Aim of the exercise
Your response should contain each line of the data that includes "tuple".

Saved entries

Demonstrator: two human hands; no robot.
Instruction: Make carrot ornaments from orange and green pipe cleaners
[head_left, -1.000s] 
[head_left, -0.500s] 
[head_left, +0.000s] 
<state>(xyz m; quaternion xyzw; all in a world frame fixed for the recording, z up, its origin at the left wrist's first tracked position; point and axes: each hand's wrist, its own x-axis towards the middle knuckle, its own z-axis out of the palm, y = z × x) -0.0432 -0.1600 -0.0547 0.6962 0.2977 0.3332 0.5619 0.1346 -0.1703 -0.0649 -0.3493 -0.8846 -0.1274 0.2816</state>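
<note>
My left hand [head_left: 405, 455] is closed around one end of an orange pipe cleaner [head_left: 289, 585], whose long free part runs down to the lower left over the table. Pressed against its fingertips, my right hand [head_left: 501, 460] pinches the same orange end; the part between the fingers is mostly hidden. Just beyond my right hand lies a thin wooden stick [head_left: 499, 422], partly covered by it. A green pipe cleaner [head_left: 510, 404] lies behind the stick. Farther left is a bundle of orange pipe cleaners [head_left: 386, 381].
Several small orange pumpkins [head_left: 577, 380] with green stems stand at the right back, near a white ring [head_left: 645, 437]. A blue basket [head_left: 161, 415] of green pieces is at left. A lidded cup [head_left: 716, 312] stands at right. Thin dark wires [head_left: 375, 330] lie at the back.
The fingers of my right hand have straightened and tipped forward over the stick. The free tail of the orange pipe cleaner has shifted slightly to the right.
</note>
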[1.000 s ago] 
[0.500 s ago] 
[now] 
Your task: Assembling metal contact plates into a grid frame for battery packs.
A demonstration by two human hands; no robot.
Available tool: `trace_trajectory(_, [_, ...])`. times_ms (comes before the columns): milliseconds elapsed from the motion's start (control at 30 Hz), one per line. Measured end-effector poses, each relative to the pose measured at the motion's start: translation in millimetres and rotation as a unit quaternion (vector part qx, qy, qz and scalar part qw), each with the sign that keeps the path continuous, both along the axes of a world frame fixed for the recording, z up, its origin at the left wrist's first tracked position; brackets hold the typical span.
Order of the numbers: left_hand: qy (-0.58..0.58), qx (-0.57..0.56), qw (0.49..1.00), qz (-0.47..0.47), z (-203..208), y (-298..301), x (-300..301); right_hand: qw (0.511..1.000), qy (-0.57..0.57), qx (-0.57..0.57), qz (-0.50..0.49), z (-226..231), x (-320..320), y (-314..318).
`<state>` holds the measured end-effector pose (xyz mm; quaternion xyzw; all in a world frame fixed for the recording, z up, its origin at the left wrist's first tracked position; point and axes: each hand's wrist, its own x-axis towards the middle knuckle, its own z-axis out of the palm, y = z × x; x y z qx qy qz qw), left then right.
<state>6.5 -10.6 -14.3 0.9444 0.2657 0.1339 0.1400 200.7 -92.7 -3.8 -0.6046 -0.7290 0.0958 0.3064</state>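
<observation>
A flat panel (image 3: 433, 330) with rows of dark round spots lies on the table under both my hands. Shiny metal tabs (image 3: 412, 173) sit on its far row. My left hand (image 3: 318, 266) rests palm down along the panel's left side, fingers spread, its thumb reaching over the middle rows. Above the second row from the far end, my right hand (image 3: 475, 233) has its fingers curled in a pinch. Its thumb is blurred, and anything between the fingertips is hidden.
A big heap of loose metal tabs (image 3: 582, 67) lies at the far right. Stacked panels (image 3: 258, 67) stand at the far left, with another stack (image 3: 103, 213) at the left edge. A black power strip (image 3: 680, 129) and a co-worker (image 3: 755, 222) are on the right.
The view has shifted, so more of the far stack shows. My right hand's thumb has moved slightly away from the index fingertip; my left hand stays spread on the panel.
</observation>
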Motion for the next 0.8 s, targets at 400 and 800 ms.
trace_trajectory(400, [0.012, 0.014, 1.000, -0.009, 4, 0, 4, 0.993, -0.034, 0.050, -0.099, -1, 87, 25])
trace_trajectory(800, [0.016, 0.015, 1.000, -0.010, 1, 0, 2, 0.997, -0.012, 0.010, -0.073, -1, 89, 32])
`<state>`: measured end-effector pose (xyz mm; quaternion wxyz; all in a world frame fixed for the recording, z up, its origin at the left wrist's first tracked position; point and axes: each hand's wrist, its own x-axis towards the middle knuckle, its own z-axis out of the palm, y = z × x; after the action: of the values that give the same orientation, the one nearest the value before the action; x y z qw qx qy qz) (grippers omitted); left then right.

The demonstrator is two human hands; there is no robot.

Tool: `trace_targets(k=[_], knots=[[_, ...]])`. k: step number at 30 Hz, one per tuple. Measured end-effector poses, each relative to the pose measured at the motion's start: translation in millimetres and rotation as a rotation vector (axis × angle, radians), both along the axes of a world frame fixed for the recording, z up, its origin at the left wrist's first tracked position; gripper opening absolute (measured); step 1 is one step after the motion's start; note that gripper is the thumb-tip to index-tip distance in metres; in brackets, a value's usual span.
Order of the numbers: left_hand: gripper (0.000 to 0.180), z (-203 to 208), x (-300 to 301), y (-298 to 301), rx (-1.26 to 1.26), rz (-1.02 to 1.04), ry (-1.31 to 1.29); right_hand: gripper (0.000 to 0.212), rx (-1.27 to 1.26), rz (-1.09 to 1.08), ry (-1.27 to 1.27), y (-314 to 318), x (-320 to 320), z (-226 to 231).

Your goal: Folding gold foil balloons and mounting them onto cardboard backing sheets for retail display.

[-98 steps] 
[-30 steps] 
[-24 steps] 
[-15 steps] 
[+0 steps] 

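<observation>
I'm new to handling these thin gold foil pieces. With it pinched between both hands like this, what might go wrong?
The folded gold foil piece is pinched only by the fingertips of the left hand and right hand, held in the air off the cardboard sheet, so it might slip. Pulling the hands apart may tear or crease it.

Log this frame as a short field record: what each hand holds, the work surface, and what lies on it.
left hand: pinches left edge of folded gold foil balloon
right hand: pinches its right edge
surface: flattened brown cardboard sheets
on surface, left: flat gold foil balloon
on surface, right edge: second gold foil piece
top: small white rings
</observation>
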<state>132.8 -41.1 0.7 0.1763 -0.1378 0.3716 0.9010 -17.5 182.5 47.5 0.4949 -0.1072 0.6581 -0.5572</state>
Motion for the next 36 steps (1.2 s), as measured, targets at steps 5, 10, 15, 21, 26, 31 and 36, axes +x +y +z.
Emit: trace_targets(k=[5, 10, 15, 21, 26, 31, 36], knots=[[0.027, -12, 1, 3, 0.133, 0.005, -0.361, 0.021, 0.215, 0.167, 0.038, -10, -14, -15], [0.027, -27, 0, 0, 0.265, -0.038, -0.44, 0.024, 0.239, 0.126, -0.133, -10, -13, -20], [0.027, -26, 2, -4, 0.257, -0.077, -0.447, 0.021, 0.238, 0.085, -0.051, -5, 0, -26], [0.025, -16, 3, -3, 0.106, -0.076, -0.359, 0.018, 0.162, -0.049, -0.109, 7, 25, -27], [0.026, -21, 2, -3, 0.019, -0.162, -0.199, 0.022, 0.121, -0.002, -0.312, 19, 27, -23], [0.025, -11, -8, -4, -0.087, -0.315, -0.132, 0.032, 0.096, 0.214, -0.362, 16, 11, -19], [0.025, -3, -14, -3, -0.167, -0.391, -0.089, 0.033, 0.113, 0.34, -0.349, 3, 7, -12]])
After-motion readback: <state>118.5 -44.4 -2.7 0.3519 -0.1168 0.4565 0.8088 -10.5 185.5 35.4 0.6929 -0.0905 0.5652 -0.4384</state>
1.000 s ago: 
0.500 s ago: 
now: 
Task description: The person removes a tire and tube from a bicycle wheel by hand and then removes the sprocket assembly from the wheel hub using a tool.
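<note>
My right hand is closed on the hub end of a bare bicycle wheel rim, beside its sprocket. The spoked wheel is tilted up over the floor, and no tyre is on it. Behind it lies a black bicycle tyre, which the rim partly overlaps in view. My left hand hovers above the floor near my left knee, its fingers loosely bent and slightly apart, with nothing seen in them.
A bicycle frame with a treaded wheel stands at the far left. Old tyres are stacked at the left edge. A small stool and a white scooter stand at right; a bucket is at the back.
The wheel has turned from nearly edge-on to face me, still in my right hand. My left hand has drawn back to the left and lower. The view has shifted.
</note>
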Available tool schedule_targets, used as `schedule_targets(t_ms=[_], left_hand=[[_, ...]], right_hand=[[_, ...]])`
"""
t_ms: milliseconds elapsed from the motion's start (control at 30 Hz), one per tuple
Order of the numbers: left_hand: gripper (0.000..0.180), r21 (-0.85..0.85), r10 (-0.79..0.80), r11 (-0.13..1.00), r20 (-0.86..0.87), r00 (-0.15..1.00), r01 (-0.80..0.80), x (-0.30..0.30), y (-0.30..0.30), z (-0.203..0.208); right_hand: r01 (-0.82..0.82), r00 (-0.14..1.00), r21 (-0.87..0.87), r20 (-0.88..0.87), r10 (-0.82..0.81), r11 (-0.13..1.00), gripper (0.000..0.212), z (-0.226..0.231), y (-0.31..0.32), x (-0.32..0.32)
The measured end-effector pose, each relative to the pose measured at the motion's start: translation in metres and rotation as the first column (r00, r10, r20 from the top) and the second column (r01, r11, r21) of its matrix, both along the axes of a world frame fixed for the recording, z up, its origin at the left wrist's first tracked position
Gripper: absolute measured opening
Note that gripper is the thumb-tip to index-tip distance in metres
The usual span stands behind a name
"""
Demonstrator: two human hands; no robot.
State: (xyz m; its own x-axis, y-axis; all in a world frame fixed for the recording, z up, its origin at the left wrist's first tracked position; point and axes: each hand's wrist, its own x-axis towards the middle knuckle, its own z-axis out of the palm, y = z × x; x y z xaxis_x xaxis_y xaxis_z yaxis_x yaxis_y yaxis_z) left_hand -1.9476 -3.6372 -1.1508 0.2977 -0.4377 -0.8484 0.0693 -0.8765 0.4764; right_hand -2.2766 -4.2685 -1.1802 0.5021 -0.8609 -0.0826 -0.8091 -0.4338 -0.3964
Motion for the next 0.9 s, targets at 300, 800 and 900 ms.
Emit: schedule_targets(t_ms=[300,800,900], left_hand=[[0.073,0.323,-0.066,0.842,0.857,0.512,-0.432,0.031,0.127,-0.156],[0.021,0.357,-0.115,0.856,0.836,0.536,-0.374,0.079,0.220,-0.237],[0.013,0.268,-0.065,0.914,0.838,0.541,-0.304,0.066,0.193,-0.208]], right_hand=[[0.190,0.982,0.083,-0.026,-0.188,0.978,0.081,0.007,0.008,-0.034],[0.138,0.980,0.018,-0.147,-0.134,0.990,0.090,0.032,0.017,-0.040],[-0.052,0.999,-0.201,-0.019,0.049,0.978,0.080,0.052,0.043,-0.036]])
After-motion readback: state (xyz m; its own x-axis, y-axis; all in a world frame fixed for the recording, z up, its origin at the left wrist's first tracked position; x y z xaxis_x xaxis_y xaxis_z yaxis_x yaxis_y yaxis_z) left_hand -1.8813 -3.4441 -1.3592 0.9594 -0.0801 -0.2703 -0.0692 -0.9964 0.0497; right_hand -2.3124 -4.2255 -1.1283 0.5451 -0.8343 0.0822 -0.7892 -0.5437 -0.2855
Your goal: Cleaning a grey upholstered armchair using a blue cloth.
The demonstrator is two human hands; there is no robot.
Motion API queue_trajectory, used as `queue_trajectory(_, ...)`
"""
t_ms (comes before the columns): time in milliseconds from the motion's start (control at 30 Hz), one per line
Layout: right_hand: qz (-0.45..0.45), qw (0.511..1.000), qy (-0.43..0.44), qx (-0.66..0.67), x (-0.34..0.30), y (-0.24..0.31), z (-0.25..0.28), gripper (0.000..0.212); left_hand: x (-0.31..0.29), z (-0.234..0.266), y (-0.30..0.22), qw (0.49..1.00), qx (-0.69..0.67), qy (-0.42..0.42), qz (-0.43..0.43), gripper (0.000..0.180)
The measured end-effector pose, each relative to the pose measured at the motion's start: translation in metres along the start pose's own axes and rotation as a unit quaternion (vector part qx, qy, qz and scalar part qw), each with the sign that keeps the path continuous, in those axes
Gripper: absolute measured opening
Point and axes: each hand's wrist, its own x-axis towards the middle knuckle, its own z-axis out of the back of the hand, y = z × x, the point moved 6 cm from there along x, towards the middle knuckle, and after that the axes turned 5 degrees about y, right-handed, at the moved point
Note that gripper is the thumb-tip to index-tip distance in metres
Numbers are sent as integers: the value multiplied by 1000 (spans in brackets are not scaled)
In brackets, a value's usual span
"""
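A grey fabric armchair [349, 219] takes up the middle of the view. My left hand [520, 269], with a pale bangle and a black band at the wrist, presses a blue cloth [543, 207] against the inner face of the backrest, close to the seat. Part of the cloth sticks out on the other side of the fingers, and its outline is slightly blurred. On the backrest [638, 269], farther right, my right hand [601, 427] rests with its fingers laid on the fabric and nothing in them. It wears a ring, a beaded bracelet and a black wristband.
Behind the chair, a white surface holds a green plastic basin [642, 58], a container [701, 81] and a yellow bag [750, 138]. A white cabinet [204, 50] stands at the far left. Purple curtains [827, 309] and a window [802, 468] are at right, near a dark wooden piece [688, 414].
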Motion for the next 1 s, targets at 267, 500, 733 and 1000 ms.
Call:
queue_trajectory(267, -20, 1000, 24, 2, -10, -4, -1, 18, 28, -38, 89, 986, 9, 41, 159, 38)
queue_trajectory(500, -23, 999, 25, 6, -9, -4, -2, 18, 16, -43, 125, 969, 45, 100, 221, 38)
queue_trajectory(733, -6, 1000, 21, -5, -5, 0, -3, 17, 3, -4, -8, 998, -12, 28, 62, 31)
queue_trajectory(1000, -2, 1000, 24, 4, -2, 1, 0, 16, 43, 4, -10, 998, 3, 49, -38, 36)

Response box
Tool: `trace_targets(k=[_], knots=[[_, ...]])`. k: step number at 30 Hz, one per tuple. Measured end-effector poses, each relative to the pose measured at the motion's start: translation in millimetres and rotation as a rotation vector (axis × angle, radians), both along the axes of a world frame fixed for the recording, z up, its origin at the left wrist's first tracked position; gripper opening absolute (measured); step 1 is one step after the motion's start; note that gripper is the thumb-tip to index-tip distance in metres; in brackets, a value's usual span.
t_ms: milliseconds elapsed from the motion's start (control at 30 Hz), one per tuple

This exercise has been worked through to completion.